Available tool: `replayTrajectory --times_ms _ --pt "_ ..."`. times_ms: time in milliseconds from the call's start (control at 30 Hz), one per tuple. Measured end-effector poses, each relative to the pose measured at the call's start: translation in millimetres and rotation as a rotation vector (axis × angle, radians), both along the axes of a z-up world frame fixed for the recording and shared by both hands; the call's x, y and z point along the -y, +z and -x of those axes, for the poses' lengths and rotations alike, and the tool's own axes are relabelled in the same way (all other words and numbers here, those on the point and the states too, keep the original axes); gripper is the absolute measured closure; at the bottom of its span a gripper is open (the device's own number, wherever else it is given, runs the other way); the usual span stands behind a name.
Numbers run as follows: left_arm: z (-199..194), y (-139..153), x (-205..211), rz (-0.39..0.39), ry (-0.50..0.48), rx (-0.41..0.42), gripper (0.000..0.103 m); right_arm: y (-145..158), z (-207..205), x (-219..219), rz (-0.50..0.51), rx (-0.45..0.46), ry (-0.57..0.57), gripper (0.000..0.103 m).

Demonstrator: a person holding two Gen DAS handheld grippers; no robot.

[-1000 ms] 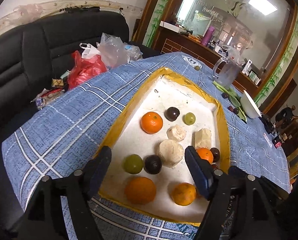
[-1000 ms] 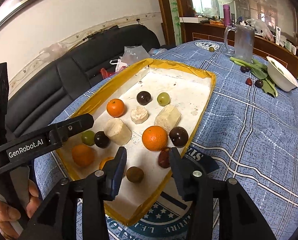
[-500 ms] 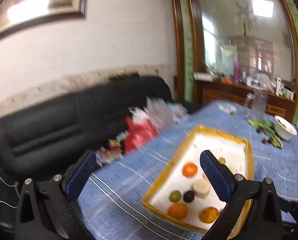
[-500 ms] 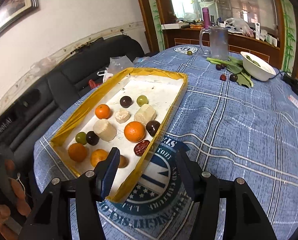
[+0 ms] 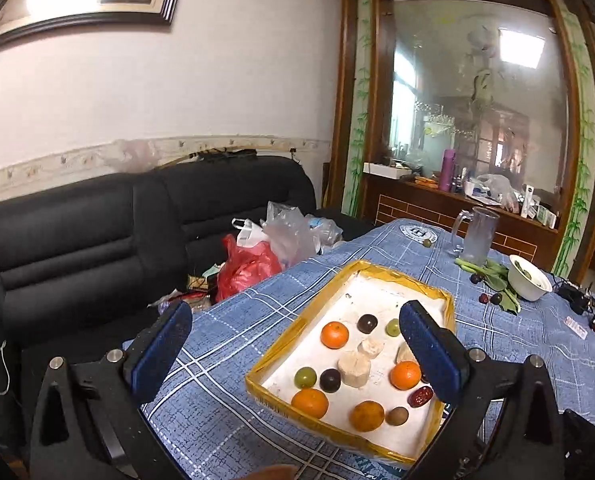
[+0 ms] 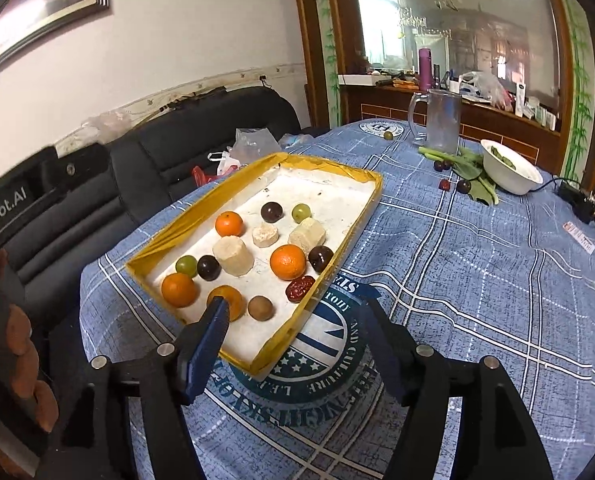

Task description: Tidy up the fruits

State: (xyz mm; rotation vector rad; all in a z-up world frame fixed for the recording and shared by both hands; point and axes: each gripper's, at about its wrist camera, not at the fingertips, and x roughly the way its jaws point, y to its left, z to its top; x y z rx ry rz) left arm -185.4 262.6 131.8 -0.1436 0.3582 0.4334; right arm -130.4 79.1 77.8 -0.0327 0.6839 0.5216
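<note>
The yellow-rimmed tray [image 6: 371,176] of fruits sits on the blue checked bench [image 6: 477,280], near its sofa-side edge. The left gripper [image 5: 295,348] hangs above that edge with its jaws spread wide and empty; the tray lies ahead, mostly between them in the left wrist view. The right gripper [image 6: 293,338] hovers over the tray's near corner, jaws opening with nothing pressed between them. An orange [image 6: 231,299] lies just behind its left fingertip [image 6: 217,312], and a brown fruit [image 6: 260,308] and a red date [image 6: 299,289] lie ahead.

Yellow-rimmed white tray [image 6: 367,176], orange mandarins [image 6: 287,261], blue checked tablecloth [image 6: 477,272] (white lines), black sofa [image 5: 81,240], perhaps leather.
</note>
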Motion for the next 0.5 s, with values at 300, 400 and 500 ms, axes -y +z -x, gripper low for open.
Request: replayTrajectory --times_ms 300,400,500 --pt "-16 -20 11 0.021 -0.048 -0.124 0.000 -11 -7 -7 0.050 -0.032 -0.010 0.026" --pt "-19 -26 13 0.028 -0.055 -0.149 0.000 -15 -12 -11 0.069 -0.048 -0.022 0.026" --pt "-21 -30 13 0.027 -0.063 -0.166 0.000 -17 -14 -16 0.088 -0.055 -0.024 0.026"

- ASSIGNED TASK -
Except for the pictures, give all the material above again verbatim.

- EXERCISE RESULT -
Available tool: `replayTrajectory --times_ms _ --pt "_ ..."`. times_ms: time in milliseconds from the call's start (control at 30 Hz), one per tuple. Measured end-effector poses, each relative to the pose measured at the call's start: translation in millimetres and rotation as a rotation vector (axis × angle, radians), both along the axes of a z-up world frame fixed for the recording and shared by both hands; the call's x, y and z point along the -y, +z and -x of those axes, for the poses' lengths and rotations alike, and the tool's own axes are relabelled in the same way (all other words and numbers here, those on the point and the states too, keep the original axes); gripper is the absolute measured closure; at the bottom of its span a gripper is open (the device's own number, wherever else it is given, runs the other way); the usual span stands behind a name.
Numbers run as follows: left_arm: z (-199..194), y (-139..153), x (-205..211), rz (-0.39..0.39), ry (-0.50..0.48), rx (-0.41..0.42), gripper (0.000..0.103 m); right_arm: y (-145..158), z (-207..205), x (-219..219), rz (-0.50..0.51), rx (-0.45..0.46), ry (-0.57..0.57), gripper (0.000..0.103 m).

Demonstrator: a person holding two Gen DAS handheld grippers; no robot.

[-1000 ms] 
[-1000 ms] 
[-500 ms] 
[-500 ms] 
[+0 ms] 
[+0 ms] 

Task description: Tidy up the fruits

State: (xyz mm; rotation vector rad; all in a z-up world frame fixed for the recording and shared by both hands; point and axes: each gripper's, at about its wrist camera, not at the fingertips, and x roughly the way its jaws point, y to its left, z to its top; x y z rx ry rz) left arm -185.4 262.6 131.8 -0.1436 0.3582 0.4334; right arm -130.4 79.1 77.8 -0.0327 0.6839 0.5216
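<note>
The yellow-rimmed tray [image 6: 371,176] of fruits sits on the blue checked bench [image 6: 477,280], near its sofa-side edge. The left gripper [image 5: 295,348] hangs above that edge with its jaws spread wide and empty; the tray lies ahead, mostly between them in the left wrist view. The right gripper [image 6: 293,338] hovers over the tray's near corner, jaws opening with nothing pressed between them. An orange [image 6: 231,299] lies just behind its left fingertip [image 6: 217,312], and a brown fruit [image 6: 260,308] and a red date [image 6: 299,289] lie ahead.

Yellow-rimmed white tray [image 6: 367,176], orange mandarins [image 6: 287,261], blue checked tablecloth [image 6: 477,272] (white lines), black sofa [image 5: 81,240], perhaps leather.
</note>
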Motion for the next 0.5 s, with values at 300, 400 and 500 ms, axes -y +z -x, gripper low for open.
Request: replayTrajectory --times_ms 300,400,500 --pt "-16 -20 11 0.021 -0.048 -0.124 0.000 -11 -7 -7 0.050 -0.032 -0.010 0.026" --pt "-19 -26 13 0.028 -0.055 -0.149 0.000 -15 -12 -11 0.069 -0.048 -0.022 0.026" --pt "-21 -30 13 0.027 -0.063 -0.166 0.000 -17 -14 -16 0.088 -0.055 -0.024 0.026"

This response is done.